**Task prompt**.
In the listing, find every line that has the string "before" and copy it.

**Supplied information**.
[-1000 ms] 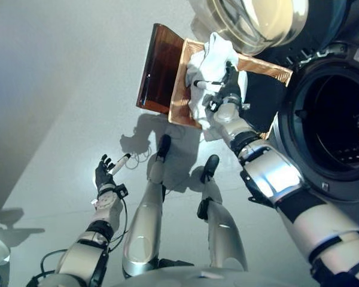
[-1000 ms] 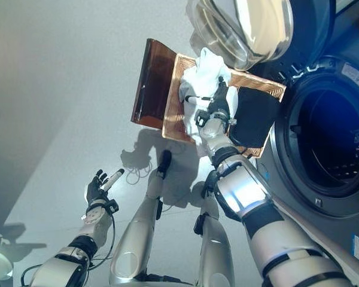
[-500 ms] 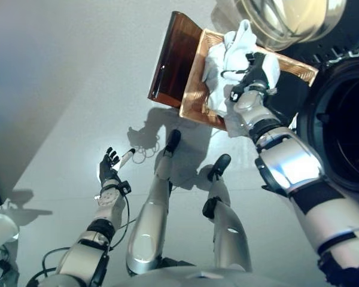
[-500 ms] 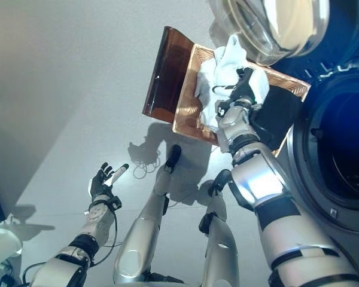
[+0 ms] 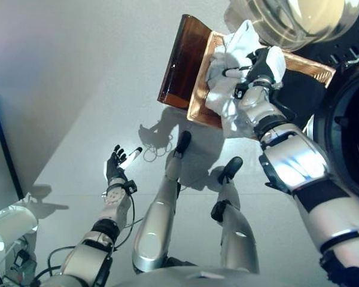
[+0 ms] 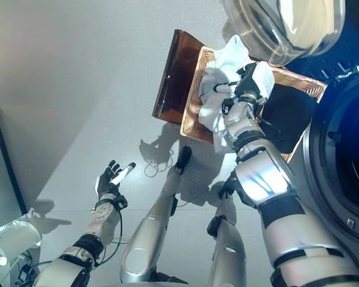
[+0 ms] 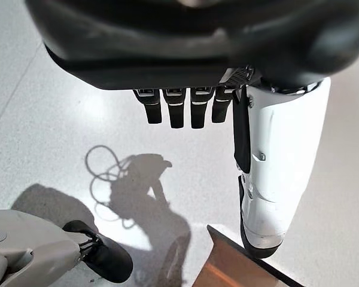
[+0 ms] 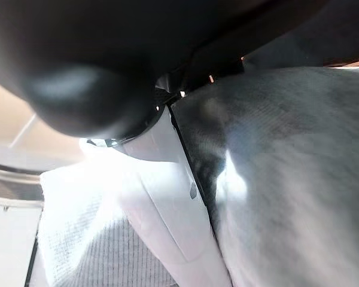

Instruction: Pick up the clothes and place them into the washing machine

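White garment (image 5: 230, 78) drapes lengthwise over basket (image 5: 198, 89), right hand (image 5: 258, 64) gripping.

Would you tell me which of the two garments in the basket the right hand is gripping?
The white garment: the right hand is shut on it, while the black garment lies untouched beside it, nearer the washing machine.

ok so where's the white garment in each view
Left eye view: white garment at upper right, heaped in the brown basket, right hand on it.
Right eye view: same place, below the open washer door.
Left wrist view: not in it.
Right wrist view: fills the frame beside the thumb.
Shared landmark: the brown basket.
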Controlling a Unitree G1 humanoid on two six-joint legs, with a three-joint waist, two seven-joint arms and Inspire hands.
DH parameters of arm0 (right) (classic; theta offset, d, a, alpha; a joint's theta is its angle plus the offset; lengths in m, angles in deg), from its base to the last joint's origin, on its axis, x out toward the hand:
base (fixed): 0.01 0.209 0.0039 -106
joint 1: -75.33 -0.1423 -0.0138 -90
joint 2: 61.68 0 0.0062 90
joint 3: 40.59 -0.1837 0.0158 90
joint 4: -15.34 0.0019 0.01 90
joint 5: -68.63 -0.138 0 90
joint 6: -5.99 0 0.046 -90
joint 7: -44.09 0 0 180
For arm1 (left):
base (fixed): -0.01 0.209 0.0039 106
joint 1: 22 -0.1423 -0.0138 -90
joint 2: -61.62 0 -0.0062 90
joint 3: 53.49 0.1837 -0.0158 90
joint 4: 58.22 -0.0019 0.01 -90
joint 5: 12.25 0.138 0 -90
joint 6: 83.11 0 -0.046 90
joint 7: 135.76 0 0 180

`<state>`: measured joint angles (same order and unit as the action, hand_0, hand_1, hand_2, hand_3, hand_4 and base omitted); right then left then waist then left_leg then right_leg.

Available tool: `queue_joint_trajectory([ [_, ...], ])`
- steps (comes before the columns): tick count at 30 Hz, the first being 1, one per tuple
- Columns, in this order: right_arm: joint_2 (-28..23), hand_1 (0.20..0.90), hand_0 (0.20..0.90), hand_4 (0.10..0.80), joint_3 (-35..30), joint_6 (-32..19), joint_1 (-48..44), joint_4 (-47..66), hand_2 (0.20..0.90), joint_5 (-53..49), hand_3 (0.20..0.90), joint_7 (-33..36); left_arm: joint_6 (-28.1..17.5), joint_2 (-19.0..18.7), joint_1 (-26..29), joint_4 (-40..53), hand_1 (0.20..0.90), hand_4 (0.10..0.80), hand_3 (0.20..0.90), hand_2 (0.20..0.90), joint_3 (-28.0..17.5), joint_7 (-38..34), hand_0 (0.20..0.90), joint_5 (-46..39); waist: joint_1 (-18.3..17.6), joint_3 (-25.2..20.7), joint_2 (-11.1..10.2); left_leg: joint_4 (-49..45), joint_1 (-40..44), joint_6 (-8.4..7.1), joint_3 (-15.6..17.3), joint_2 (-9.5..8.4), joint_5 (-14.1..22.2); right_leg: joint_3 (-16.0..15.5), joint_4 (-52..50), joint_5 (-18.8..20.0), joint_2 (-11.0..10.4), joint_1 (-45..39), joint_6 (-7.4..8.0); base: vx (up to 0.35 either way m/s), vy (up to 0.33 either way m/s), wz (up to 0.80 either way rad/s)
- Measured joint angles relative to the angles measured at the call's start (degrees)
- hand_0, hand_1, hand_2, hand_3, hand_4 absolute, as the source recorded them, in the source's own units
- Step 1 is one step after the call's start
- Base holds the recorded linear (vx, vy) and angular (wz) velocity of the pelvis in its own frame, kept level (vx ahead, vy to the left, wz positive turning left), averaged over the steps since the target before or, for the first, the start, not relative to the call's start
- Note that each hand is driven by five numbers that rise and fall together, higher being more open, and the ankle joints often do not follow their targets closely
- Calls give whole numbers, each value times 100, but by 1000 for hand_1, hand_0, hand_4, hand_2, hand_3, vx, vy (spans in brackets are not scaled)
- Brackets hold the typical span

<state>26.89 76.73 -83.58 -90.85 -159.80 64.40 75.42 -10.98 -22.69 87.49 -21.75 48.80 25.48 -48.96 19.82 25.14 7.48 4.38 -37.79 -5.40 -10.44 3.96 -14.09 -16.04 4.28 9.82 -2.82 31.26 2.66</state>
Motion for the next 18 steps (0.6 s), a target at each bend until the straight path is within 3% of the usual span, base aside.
queue_joint_trajectory([
  [9, 26, 200, 200, 300, 2, -45, 288, 338, 200, -157, 200, -125, 11, 49, 30, -76, 900, 800, 900, 900, -2, -4, 900, 1, -54, 24, -18, 7, 140, 15, 137, -31, -11, 107, 2, 16, -45, -99, 16, 3, 8, -2],
  [12, 130, 200, 200, 300, -159, -221, 688, 880, 200, -557, 200, -138, 19, 36, 53, -164, 900, 800, 900, 900, -35, -50, 900, 0, -178, 136, -52, 7, 288, 14, 392, -12, -8, 135, 9, 19, -70, -241, 19, 12, 4, -3],
  [18, 201, 200, 200, 300, -359, -532, 1895, 2804, 200, -1392, 200, -137, 133, 45, 122, -321, 900, 800, 900, 900, -258, -63, 900, -3, -458, 351, -343, 6, 463, 64, 638, 16, 31, 409, -1, 70, -63, -288, 41, 21, -1, -18],
])
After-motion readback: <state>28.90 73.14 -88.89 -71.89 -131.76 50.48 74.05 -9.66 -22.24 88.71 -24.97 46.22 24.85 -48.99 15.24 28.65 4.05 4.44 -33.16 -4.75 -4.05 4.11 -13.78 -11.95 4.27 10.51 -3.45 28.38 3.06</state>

**Your solution**.
- steps (comes before the columns): tick count at 30 Hz, the first being 1, one per tuple
- Base holds the recorded linear (vx, vy) and angular (wz) velocity of the pelvis in its own frame, kept level (vx ahead, vy to the left, wz positive turning left), averaged over the steps since the target before or, for the first, the start, not relative to the call's start

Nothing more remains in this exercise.